Cultura e Spettacoli

Prima visione

L’apogeo dei western fu tra la metà anni Quaranta e i primi anni Sessanta, un quarto di secolo quando a scriverli erano gli autori anche dei noir o dei polizieschi, come per esempio Elmore Leonard.
Ed Harris, che lo sa, ha scelto per soggettista del suo Appaloosa Robert Parker, il continuatore di Poodle Springs di Raymond Chandler. E sono proprio i dialoghi alla maniera di Chandler il punto di forza di Appaloosa: Ed Harris li ha preservati per lo più invariati dal romanzo omonimo: dunque sono secchi, ironici, volentieri taglienti.
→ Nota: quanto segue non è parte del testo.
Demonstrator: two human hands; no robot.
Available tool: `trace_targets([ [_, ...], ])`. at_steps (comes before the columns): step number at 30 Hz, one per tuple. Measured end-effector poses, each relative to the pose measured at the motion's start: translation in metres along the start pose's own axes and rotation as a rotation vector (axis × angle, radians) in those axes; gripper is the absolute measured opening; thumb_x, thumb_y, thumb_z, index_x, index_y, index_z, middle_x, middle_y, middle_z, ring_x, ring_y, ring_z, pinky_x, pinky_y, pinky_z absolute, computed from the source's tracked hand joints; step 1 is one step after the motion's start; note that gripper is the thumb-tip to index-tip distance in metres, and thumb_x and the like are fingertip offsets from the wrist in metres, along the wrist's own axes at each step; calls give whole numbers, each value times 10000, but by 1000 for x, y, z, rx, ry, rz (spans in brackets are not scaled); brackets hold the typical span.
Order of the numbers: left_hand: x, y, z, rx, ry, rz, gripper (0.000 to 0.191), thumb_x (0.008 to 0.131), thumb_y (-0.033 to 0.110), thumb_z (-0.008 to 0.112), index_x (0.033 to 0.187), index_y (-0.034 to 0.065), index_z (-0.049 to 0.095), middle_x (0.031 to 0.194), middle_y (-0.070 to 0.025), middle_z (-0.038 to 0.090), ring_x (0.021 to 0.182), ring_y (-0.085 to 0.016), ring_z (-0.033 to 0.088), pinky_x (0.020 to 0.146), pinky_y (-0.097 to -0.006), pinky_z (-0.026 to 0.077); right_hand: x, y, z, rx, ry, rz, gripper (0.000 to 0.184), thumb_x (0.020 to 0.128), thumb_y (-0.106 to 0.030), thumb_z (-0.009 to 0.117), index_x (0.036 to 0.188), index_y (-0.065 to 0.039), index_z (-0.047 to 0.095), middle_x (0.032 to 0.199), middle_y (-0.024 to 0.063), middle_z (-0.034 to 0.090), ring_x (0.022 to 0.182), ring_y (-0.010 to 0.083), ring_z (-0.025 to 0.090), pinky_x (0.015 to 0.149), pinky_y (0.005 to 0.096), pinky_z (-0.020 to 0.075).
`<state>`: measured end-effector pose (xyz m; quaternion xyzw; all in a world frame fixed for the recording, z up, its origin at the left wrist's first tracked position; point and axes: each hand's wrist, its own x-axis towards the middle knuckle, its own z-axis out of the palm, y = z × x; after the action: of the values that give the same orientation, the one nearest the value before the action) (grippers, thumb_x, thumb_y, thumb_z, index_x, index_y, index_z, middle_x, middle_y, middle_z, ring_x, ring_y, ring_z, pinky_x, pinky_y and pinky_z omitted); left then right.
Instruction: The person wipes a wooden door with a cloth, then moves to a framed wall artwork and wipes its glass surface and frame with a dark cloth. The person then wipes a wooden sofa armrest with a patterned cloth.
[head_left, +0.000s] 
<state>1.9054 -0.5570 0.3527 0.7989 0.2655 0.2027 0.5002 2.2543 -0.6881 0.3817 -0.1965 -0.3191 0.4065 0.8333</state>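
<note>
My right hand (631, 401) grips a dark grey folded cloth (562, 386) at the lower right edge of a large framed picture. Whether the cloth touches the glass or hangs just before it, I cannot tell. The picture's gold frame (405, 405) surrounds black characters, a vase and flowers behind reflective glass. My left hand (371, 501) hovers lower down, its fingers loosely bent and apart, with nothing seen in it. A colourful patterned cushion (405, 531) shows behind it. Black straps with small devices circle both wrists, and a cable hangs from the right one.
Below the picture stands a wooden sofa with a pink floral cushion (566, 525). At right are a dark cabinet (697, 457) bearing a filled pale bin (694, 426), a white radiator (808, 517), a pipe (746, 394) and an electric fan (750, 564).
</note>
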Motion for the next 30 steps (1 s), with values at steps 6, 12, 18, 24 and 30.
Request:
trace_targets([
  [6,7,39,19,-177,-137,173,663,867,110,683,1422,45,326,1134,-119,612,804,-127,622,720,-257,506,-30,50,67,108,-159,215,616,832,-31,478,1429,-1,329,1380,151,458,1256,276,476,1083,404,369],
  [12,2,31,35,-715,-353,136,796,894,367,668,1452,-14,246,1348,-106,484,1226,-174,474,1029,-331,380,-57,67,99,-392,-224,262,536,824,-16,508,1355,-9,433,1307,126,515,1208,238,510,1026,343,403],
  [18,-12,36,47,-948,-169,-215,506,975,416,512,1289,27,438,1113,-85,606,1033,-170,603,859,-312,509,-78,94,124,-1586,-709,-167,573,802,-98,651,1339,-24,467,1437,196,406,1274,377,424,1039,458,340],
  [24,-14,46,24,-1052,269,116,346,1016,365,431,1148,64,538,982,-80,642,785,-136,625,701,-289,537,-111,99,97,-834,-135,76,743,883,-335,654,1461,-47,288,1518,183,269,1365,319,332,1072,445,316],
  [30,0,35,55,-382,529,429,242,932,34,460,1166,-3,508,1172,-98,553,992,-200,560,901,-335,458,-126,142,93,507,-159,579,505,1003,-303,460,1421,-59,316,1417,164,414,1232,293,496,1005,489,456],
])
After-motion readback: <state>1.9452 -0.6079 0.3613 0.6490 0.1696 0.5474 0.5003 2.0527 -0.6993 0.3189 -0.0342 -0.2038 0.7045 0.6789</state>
Lo stesso Harris interpreta uno sceriffo in età nel Nuovo Messico del 1882, insieme a un ex ufficiale di cavalleria, l’altrettanto sobrio Viggo Mortensen.
Innanzitutto non siamo nel West di Sergio Leone, fasullo nei personaggi anche quando autentico negli interpreti. Il West di Harris è vero, quindi di percepibile gayezza, perché non c’erano donne che si accompagnassero volentieri a dei girovaghi che potevano essere morti di lì a poco senza lasciare alcuna eredità, salvo cavallo e sella.
Nel triangolo fra sceriffo, vicesceriffo e una pianista (Renée Zelwegger) in cerca di un uomo che la domini e domini gli altri, lei è sempre a disposizione di chi, anche momentaneamente, prevalga nella lotta per l’esistenza. Di fedele c'è solo l’amicizia virile, fedele fino all’amore.
Il taciturno personaggio di Mortensen ama con discrezione il taciturno personaggio di Harris: «Sono una vecchia coppia che cavalca insieme da una dozzina d’anni», li definì a Roma lo stesso Harris. Fra i due, sarà il personaggio di Mortensen a sacrificarsi per l’altro, togliendo di mezzo il cattivo (Jeremy Irons), che è soprattutto il concorrente di Harris per le grazie sfiorite della Zelwegger. Eppure siamo lontani da Brokeback Mountain di Ang Lee.


Chi saprà capire, apprezzerà, riconoscendo come archetipi certi personaggi di Randolph Scott mezzo secolo fa; chi non capirà, o non vorrà capire, potrà invidiare un’amicizia che nessuna astuzia femminile offusca.